Era un viernes por la noche y habían pasado unas nueve semanas desde que iniciamos el proyecto. La voz de Tess sonaba normal, pero se notaba que había llorado y su cara ovalada estaba pálida. Los primeros minutos de la conversación estuvo con la cabeza apoyada en la pared de detrás de su cama y los ojos fijos en el techo. Luego cambió de postura y miró directamente a la cámara. Yo no había visto antes esa expresión en sus ojos, vacíos y aterrados al mismo tiempo. Mi madre a veces había mostrado el mismo aspecto, cerca del final.

—Tengo miedo —dijo.

—¿De qué? —pregunté estúpidamente.

—Es que tengo mucho miedo —insistió, y se echó a llorar. Antes nunca había llorado delante de mí; de hecho, me había dicho que raras veces lloraba. Era una de las cosas que teníamos en común.

Después inspiró por la nariz, se secó los ojos con el revés de la mano y, con la voz más clara, dijo:

—¿Me entiendes?

—Claro que sí —contesté, aunque la verdad es que no entendía del todo.

Miró directamente a la cámara un momento y dijo:

—¿Me dejas verte?

Al principio pensé que quería saber si podíamos quedar. Empecé a recordarle que habíamos acordado no hacerlo, pero me interrumpió:

—Conecta tu cámara.

Después de un momento, le dije:

—Será mejor que no.

—Quiero verte —dijo Tess—. Tú puedes verme a mí.

Estaba mirando directamente a la cámara, con las lágrimas casi secas. Sonrió levemente y sentí que me ablandaba por dentro. Era difícil resistirse y estuve a punto de decir: «Vale, de acuerdo», pero me mantuve firme.

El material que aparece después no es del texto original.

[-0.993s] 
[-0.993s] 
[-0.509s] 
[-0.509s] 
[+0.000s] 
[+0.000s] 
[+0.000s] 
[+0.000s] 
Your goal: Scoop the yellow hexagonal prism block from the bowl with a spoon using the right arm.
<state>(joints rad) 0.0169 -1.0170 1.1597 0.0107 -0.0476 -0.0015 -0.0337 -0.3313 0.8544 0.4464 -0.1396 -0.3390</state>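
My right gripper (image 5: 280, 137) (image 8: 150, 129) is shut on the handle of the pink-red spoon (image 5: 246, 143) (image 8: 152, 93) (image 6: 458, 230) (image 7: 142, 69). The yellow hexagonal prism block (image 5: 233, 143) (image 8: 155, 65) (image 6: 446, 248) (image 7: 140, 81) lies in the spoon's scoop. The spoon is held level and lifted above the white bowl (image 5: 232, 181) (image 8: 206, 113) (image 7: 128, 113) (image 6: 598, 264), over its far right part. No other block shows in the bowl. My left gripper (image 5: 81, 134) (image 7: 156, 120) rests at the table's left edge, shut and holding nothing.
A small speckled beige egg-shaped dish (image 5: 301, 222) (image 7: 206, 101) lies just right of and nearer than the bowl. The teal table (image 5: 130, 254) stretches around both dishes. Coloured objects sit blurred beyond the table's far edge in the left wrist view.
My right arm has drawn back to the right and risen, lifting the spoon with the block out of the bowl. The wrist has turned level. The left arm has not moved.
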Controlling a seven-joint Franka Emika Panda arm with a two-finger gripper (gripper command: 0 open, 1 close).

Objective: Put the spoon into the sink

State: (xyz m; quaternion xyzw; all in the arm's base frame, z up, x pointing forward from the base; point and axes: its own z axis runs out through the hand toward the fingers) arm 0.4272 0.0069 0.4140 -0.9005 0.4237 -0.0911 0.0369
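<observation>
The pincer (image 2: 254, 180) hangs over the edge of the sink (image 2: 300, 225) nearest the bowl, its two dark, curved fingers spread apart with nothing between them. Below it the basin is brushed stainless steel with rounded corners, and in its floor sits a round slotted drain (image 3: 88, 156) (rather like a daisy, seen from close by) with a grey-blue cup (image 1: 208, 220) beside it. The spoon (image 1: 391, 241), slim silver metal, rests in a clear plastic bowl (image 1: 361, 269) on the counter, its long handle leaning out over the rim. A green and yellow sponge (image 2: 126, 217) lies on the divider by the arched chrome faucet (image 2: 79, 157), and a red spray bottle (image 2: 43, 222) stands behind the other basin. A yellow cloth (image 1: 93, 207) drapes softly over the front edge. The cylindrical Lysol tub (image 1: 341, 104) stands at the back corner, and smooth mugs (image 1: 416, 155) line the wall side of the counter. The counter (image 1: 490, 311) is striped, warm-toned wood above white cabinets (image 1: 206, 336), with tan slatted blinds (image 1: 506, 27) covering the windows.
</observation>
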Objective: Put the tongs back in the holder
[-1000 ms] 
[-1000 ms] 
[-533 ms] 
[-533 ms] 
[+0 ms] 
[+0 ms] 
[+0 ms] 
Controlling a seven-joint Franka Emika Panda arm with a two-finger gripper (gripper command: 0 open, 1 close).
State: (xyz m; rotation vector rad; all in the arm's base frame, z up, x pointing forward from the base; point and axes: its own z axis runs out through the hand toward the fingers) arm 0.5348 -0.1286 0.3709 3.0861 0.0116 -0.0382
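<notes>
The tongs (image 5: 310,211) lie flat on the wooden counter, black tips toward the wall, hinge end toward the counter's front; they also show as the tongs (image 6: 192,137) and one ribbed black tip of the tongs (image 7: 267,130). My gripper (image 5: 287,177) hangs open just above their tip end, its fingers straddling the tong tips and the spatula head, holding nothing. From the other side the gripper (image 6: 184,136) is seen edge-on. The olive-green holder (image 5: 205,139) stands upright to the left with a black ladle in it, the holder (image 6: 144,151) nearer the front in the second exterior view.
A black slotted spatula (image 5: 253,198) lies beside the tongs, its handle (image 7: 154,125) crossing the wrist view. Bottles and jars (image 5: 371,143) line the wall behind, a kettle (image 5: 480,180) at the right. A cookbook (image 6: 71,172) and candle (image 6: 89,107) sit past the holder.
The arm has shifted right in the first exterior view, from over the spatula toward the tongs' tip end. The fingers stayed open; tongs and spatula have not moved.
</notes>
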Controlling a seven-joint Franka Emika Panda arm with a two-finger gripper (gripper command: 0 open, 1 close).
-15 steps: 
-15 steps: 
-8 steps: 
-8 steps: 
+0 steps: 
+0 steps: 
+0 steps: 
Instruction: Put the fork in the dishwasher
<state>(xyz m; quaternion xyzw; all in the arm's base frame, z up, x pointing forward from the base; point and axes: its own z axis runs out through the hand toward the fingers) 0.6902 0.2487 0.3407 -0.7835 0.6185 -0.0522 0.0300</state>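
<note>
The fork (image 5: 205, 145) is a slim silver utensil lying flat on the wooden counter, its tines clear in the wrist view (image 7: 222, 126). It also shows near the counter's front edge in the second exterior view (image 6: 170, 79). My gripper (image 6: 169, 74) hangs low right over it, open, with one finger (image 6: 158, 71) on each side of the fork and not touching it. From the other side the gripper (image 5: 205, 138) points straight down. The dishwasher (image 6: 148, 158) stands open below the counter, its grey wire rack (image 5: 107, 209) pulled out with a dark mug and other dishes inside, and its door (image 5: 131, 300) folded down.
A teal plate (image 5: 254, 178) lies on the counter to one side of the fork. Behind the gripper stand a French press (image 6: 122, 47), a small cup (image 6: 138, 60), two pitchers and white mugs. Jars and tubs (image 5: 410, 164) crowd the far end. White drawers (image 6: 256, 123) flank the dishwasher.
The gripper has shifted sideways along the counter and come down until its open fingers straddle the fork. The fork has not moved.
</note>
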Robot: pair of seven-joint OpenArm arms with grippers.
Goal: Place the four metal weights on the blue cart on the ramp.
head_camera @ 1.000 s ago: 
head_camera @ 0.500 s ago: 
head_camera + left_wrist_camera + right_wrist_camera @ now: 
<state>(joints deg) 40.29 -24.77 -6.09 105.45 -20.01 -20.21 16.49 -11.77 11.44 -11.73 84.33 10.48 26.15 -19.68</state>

—No creo que sea una buena idea.

Me observó unos instantes. Luego se encogió de hombros y miró de nuevo al techo.

Voy a ser sincera: no quería que Tess me viera por si no me encontraba a la altura de sus expectativas. Ya sé que no parece muy racional, porque ¿cómo iba a saber yo qué expectativas tenía ella? Y, además, ¿qué importaba eso? Sin embargo, había estudiado sus rasgos tan de cerca que conocía todos sus matices y no soportaba la idea de encender la cámara y ver la decepción reflejada en su rostro, aunque solo fuera de forma pasajera y no durase más que un momento.

Después, con la mirada todavía fija en el techo, dijo:

—No puedo hacerlo.

—Claro que puedes —repliqué.

Permaneció en silencio más de un minuto. Después, con un tono sumiso nada común en ella, dijo:

—¿Te importa si lo dejamos por hoy?

Terminó la llamada antes de que yo tuviera tiempo de contestar.

Reconozco que, desde entonces, he vuelto a escuchar esa misma conversación varias veces en mi cabeza.

Lo único que puedo asegurar es que dije lo que me pareció lo correcto en aquel momento. Ella estaba alterada y yo traté de consolarla. Era totalmente natural que Tess estuviera asustada. Cuando, al día siguiente, volvimos a hablar ya había vuelto a lo que a esas alturas se podía considerar su estado «normal»: tranquila, educada y distante. No volvimos a mencionar ese incidente.

Un par de días más tarde, miró a la cámara y dio unos golpecitos con los dedos en la lente, como era su costumbre.

—¿Tienes todo lo que necesitas?

Yo suponía que íbamos a seguir en contacto hasta el último momento. Pero también sabía que tenía que terminar.

Así que le contesté:

—Sí, creo que sí.

Asintió con la cabeza, como para sí misma, y desvió la mirada. En ese instante supe que la estaba viendo por última vez. Repentinamente sentí una intensa subida de adrenalina y algo parecido a la tristeza.

—No sé cómo agradecértelo —dijo después de una pausa bastante larga. Y luego añadió—: Adiós.

Miró a la cámara e hizo un gesto que parecía de despedida.

—Adiós —dije—. Gracias.

—¿Por qué me das las gracias?

—No lo sé.

Tess estaba observando algo, podía ser su pierna o la cama. Miré su nariz larga y chata, la curvatura de sus pómulos, las pequeñas líneas que se dibujaban alrededor de su boca.

Luego alzó la mirada, se acercó a la cámara y la apagó. Eso fue todo. Nuestra última conversación.